Work instruction:
Exactly the lines from the one holding "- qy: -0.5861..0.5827" through the last line of the listing below must appear in the answer, and no pictures.

· · · · · · ·

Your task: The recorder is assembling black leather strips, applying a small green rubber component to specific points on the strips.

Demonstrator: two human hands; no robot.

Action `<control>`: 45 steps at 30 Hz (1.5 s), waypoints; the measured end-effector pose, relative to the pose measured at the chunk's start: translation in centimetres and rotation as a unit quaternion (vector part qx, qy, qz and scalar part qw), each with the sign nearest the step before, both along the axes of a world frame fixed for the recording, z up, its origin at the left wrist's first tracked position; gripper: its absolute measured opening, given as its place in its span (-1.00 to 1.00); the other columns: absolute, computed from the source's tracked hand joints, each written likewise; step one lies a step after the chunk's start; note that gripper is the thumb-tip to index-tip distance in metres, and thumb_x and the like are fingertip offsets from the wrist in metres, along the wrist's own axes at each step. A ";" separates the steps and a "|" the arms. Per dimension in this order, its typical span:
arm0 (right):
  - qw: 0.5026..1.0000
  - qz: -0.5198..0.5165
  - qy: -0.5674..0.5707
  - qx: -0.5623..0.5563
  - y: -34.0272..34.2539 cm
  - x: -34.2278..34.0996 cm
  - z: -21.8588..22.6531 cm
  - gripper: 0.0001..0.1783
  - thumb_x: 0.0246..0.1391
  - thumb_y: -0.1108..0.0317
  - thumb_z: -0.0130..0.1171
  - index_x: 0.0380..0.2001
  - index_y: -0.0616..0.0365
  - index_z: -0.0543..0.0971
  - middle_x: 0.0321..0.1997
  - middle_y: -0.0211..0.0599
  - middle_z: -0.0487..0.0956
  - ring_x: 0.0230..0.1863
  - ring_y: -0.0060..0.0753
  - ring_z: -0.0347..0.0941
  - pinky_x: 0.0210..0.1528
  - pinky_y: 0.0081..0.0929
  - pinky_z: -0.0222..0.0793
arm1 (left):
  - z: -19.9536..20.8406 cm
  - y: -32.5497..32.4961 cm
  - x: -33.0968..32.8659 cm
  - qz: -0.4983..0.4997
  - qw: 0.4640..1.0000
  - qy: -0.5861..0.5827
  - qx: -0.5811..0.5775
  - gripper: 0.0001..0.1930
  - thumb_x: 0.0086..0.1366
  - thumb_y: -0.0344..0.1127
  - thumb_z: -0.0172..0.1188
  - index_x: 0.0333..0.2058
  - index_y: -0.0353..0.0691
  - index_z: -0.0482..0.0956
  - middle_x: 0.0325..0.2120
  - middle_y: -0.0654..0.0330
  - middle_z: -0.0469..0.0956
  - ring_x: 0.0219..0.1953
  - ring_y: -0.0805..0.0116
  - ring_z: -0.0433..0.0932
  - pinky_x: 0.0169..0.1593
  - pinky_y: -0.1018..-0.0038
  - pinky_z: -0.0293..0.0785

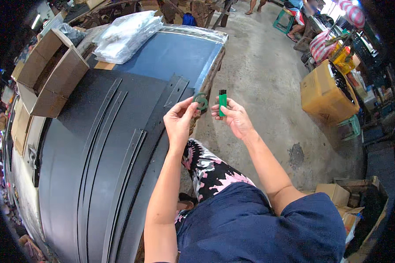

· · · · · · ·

Solution to this exercise:
  - qy: -0.5861..0.5827
  - qx: -0.5811..0.5775
  - gripper: 0.0001..0.1930
  - thumb_x: 0.0086..0.1366
  - thumb_y: -0.0344..0.1127
  - thumb_z: -0.0172..0.1188
  - index_x: 0.0333..0.2058
  - index_y: -0.0353..0.0691
  - index_z: -0.0482..0.0956
  - middle_x: 0.0325..0.2120
  - middle_y: -0.0654..0.0330
  - middle_z: -0.0469..0.0956
  - ring_x: 0.0219..0.1953
  - ring_y: -0.0805..0.0116
  - ring_z: -0.0433..0.0932
  - pinky_x: 0.0169..0.1593
  - pinky_y: -0.1018..-0.0038
  - pinky_z: -0.0293..0.0785

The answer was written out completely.